Issue
I already know you can pull specific keys from dictionary objects in pandas if you already know the exact value for the key, but what if you wanted to pull the median key's values of a dictionary without knowing the value (or in this case, author name)?
ex.
author name: books: year:
fred how to fish 2010
how to bike 2012
how to skate 2009
bob sam I am 1990
george white fang 1980
animals and I 2000
ted a guide to computer programming 1984
harry the future queen 1812
So I would want to get the median author name. There are five authors, so the 3rd author is the one I want (george), and just print all the data associated with him. Then eventually I'd also want to print the number of books he's published (which is two). Do I have to convert the dictionary object back to a csv file or something? Tips or helpful tutorials anyone knows on pandas dictionary objects would be great, thanks!
Solution
If you were taking about an integer/float column then you can just use the median method:
In [11]: df['year:'].median()
Out[11]: 1995.0
However, this isn't well-defined for a column of strings, at least using the normal definition*.
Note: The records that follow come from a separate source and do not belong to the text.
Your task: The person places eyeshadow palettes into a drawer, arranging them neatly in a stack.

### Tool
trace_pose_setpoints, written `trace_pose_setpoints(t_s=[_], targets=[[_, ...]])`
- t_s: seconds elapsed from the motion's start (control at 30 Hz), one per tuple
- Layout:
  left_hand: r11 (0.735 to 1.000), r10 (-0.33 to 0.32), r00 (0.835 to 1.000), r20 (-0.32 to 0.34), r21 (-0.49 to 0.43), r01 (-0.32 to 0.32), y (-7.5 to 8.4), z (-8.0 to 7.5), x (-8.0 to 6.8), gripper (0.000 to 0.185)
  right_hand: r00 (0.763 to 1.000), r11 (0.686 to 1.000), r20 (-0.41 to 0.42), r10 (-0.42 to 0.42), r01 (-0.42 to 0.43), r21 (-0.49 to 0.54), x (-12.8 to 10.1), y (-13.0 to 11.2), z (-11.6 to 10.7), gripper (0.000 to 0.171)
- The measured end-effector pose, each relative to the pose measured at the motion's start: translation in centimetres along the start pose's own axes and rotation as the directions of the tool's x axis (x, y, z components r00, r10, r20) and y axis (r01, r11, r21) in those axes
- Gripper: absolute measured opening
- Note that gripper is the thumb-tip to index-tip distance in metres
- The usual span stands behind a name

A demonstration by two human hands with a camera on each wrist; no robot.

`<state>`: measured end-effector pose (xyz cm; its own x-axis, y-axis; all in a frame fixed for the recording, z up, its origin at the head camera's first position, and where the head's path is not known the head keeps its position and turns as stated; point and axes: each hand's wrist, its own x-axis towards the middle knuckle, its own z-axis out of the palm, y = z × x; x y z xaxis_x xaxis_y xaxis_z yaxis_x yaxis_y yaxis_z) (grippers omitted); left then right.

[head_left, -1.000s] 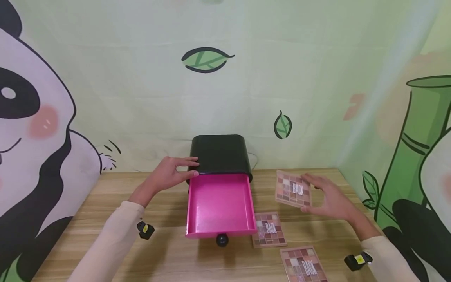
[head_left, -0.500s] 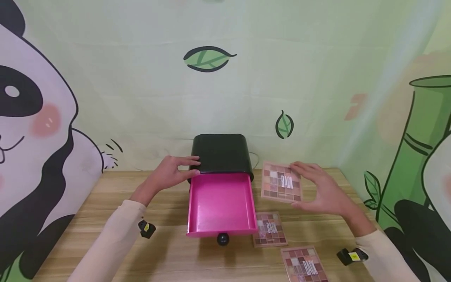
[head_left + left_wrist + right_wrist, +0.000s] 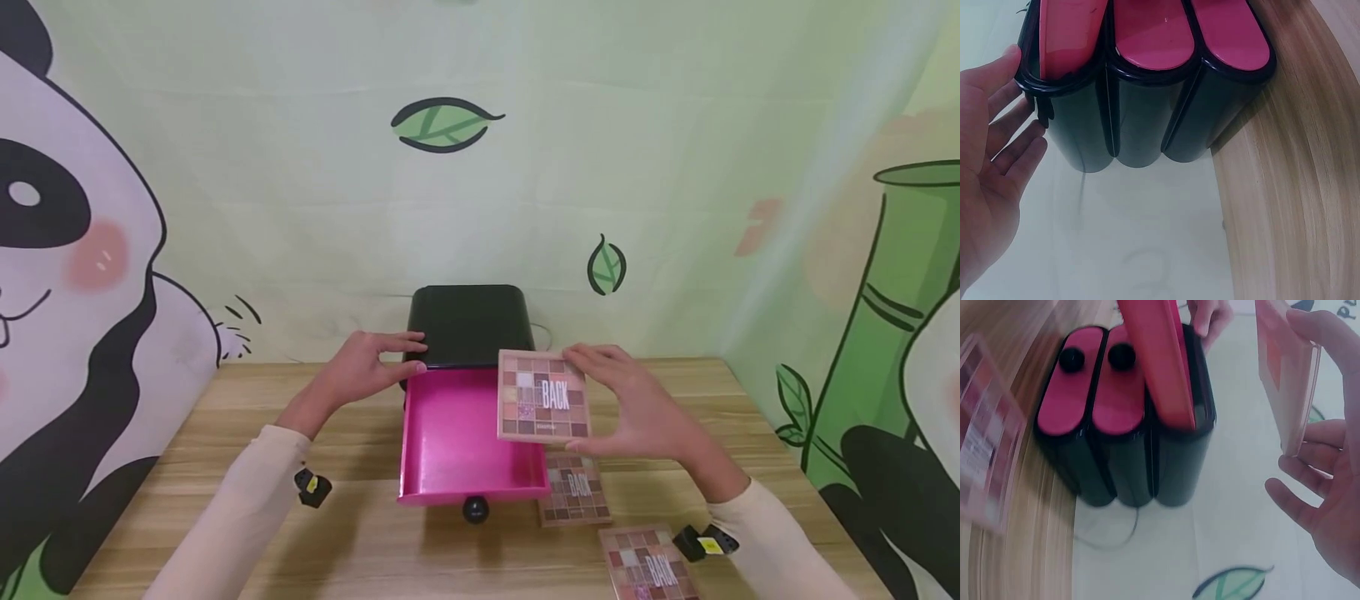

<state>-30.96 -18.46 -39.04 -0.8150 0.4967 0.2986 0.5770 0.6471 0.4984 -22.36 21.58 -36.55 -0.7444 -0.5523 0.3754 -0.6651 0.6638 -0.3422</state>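
Observation:
My right hand [image 3: 637, 408] grips a flat square eyeshadow palette [image 3: 543, 396] by its right side, thumb at the near edge and fingers at the far edge. Marked "BACK", the palette overlaps the right part of a pulled-out pink drawer [image 3: 450, 442] in the head view. That top drawer belongs to a black three-drawer cabinet [image 3: 468, 325]; its bare pink bottom shows. My left hand [image 3: 367, 367] rests with extended fingers on the cabinet's left front corner. In the left wrist view, the thumb [image 3: 1010, 59] touches the black rim. Two lower pink drawers [image 3: 1072, 381] are pushed in.
Two similar palettes lie on the wooden table [image 3: 315, 542]: one palette [image 3: 577, 492] beside the drawer's right front corner, another palette [image 3: 648, 562] nearer the front. A round black knob [image 3: 476, 509] sticks out from the drawer front. A printed cloth backdrop [image 3: 300, 208] stands behind the cabinet.
My right hand has carried the palette leftward from the right of the cabinet to over the open drawer, turning it squarer to the view. My left hand has stayed at the cabinet corner.

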Motion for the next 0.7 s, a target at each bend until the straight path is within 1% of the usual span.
trace_pose_setpoints(t_s=[0.2,0.4,0.53,0.7], targets=[[1.000,-0.010,1.000,-0.001,0.014,0.010,0.1,0.0,-0.1,0.038,0.999,0.999,0.035,-0.003,0.001,0.035,1.4,-1.6,1.8,0.109],[1.000,-0.008,1.000,-0.008,0.018,0.009,0.2,0.0,-0.2,0.040,0.998,0.999,0.060,-0.035,0.033,0.036,2.6,-2.8,3.6,0.108],[1.000,-0.005,1.000,-0.006,0.020,0.005,0.1,0.1,-0.2,0.041,0.996,1.000,0.085,-0.021,0.020,0.012,3.2,-3.5,4.5,0.106],[1.000,-0.005,1.000,-0.009,0.022,0.006,0.2,0.1,-0.2,0.040,0.990,0.999,0.139,0.008,0.000,-0.051,3.9,-4.1,5.4,0.106]])
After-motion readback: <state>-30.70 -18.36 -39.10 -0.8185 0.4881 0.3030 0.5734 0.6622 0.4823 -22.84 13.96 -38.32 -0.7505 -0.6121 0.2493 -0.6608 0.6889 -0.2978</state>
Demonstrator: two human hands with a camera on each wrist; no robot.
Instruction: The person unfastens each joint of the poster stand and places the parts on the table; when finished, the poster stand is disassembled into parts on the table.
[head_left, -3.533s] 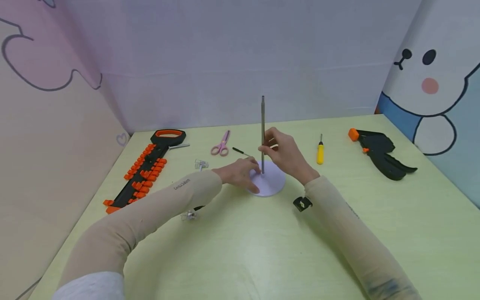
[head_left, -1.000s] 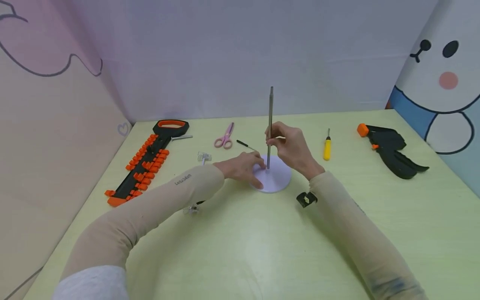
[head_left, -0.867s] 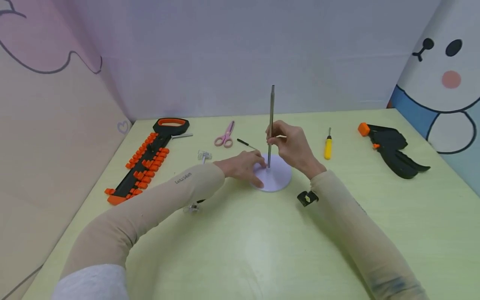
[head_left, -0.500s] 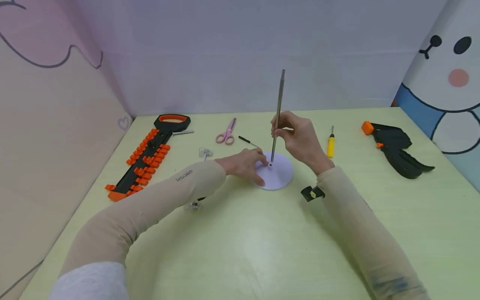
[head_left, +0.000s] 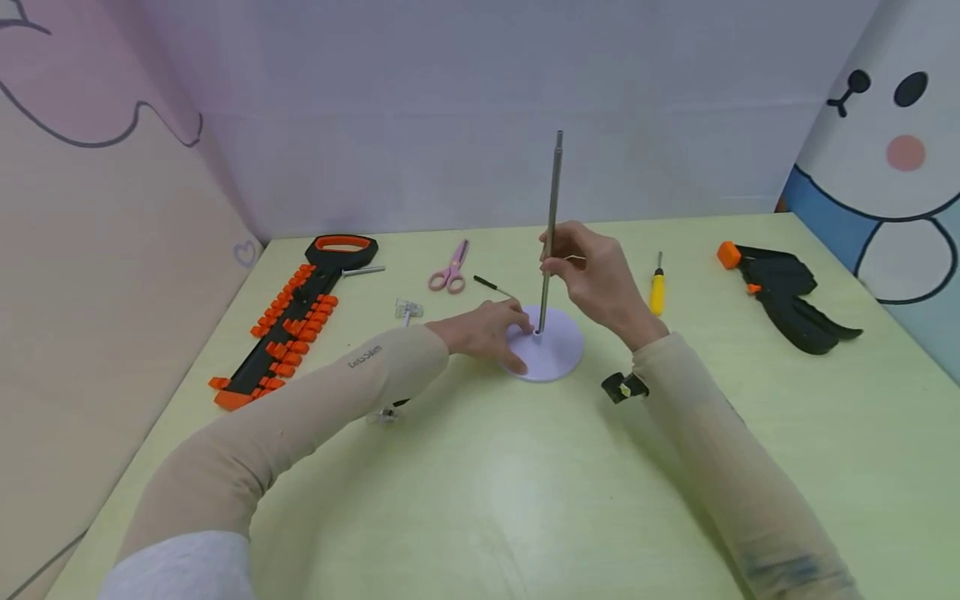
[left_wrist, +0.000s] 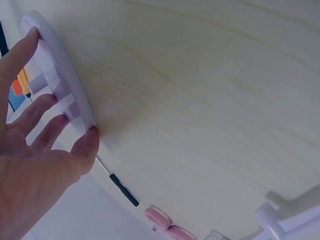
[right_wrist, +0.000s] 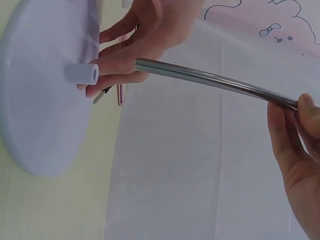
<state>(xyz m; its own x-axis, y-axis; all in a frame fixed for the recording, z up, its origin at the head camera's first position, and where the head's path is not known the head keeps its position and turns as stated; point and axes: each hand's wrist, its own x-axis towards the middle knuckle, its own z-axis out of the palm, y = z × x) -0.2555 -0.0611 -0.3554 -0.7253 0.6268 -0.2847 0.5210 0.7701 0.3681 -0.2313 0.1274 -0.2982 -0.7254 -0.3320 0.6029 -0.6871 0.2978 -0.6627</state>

If you just want the "middle" item then just take that (I'm not sure what you want to do with a draw...):
In [12]: df['author name:'].iloc[int(len(df) / 2.)]
Out[12]: 'george'
Note: it actually is a draw in this case...
Or you can get the unique names (in the order they were given, ignoring repeats out of order), again you have to worry about draws:
In [13]: names = df['author name:'].unique()
In [14]: names
Out[14]: array(['fred', 'bob', 'george', 'ted', 'harry'], dtype=object)
In [15]: names[int(len(names) / 2.)]
Out[15]: 'george'
* What's half way between 'bob' and 'george'?